Exercise:
Repeat the span of the entries below that starts at the line with "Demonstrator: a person" and ends at the line with "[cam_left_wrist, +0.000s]", nothing more. Skip the pictures.
··· Input records ···
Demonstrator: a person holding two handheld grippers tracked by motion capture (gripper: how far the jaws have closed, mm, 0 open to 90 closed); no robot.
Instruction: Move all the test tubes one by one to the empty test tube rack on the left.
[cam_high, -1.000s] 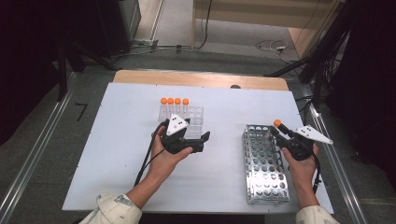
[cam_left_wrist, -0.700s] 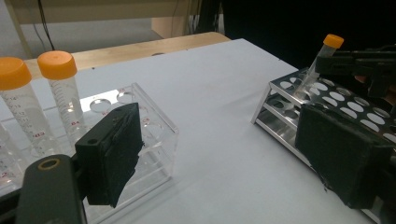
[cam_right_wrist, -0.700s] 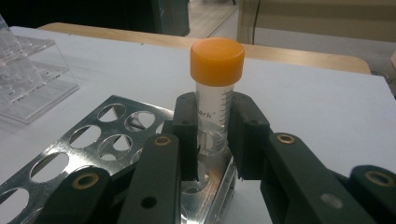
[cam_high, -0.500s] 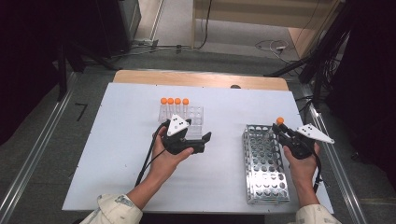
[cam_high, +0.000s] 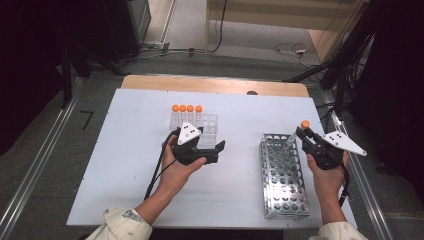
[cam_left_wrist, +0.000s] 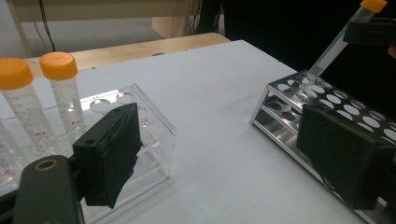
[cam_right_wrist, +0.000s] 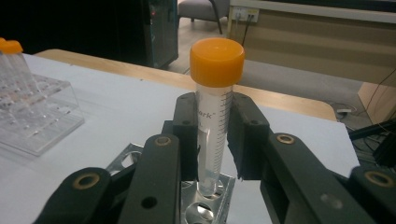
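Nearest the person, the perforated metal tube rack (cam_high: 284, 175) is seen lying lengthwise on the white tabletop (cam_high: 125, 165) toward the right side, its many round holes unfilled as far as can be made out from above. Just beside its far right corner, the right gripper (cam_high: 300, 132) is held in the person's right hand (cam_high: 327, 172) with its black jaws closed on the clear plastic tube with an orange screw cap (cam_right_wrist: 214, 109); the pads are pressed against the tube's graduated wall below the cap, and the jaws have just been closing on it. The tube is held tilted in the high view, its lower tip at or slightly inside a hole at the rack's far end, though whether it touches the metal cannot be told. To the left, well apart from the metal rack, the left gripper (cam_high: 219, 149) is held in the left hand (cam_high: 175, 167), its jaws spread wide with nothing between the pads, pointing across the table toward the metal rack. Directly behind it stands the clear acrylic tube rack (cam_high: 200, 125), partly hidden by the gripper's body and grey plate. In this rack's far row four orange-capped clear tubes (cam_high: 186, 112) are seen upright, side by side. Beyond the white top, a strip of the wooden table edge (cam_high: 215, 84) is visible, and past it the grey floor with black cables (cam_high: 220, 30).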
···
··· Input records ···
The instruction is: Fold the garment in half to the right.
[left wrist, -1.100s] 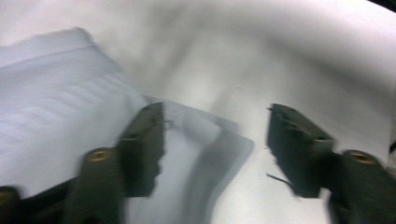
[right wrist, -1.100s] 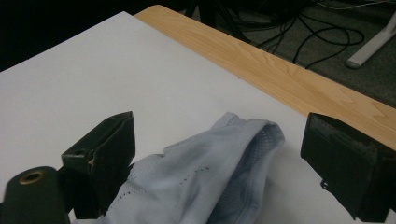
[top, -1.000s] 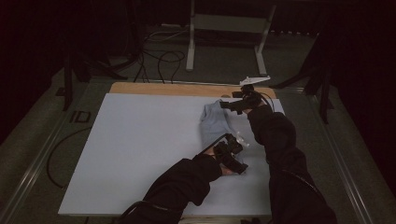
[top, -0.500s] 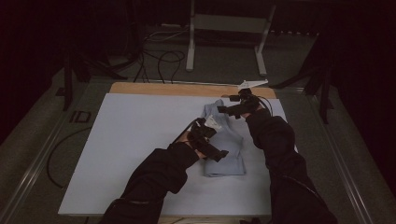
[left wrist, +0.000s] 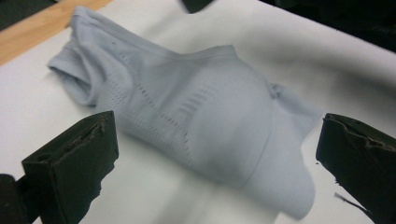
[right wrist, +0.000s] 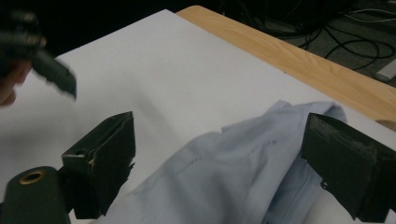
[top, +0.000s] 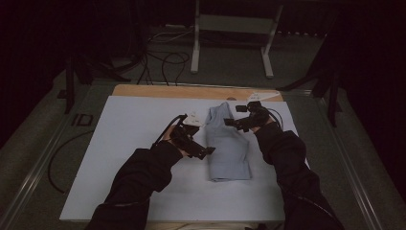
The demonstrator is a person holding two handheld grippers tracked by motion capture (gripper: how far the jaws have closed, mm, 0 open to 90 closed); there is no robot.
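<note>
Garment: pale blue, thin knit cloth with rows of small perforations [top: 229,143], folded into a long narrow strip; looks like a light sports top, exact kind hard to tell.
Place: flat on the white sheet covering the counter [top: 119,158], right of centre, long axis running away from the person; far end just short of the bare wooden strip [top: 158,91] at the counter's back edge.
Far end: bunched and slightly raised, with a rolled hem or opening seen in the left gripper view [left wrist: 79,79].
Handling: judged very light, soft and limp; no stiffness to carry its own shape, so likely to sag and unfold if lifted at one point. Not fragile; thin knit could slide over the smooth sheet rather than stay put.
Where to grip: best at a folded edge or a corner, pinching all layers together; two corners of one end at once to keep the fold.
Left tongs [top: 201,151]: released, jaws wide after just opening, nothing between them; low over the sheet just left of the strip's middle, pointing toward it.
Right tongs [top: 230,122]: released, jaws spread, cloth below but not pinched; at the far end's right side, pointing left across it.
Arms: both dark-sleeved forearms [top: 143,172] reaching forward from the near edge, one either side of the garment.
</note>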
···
Your solution:
Demonstrator: a person holding two handheld grippers tracked by motion capture (gripper: how far the jaws have closed, mm, 0 open to 90 closed); no robot.
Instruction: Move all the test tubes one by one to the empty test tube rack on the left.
[cam_high, -1.000s] 
[cam_left_wrist, -0.700s] 
[cam_right_wrist, -0.700s] 
[cam_high, -0.500s] 
[cam_high, +0.000s] 
[cam_left_wrist, +0.000s] 

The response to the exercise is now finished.